00:40:42 I don't know how to build a real estate trust. That's a whole other area of expertise and a degree that I didn't do, but what I can do is generate more money per square foot than a, than renting CAD. And I can do it sustainably for many years. And that that's a, that's a skillset that has value. So yeah, there's,

00:41:04 there's an ecosystem which hasn't quite gone together yet. And it requires the shift, I guess it requires accepting that set up and forget it, real estates over. And I think real estate for so long has been signed the lease, ignore them for two to four years and come back and be like you staying, if not rip out all your fit and give it back to me,

00:41:24 like it's saying it now, knowing that there is a world where there's co-working, it sounds like madness, you know, and environmentally reckless actually, but Right, exactly. Now that we've seen what's on the other side, you think, right? Why have we been doing that? And how could that possibly go on? I'm curious about a couple of practical things that you talk about in the book.

00:41:50 So taking a little bit of it, a turn from the joint venture talk, but I'm curious about terms, because you talk about in the book, sort of this balance of managing a space that has some people in their, on flexible terms and some people in there on longer terms, and now COVID hits and everyone's uncertain and no one wants longer terms.

00:42:17 What do you think that will look like as we start to kind of return? I think, well, first of all, the thing that page you're talking about is this one. Yes, yes. I've got this sort of bell curve of length of membership term and then income costs, or then recurring cost per person. That's how I think coworking spaces work,

00:42:40 but it's, I know it isn't for all of them. How do I think this is going to work? I think, I think length of term is actually sometimes a misnomer for how long it it's. Okay. When you're selling a co-working space, lens, length of term is how you evidence future revenue. When you're running a co-working space. I had a,

00:43:06 I had one, they were a recruitment from really awesome recruitment firm out of Sydney. And they were on rolling monthly for five years, Right? Yes. The w what that meant to that, that founder was when she was like, when I hire one person, I can bump it up. When I lose a person, I can bump it down.

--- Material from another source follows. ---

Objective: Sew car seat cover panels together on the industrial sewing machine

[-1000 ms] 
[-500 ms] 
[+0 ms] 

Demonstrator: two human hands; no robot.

00:43:28 And actually what I found early in my co-working experience was actually flexibility with sticky. Cause you couldn't get flexibility. The stickiness of flexibility is, is, is a factor. And I think now postcode, that that flexibility is going to be a deciding factor because no one knows what they want to do. So everyone wants to hedge. So if you allow them to hedge,

00:43:51 it might give you some butterflies in your stomach, but they'll probably stay with you if they can't have somewhere else. The other move, I think Jamie is, I've been talking for a couple of years now about big institutional lessors of space. So corporates moving to per head re leasing models. I really see that coming quite quickly now. So I think they're in a,

00:44:15 they're in a bargaining position where they can get it. So the, there hasn't been the impetus. So there may have been the client demand before, but I think there are so many companies around the world looking at their real estate portfolio with 90% of their teams working at home, going we're spending how much money, you know, and we don't need it and it's not enriching people's lives.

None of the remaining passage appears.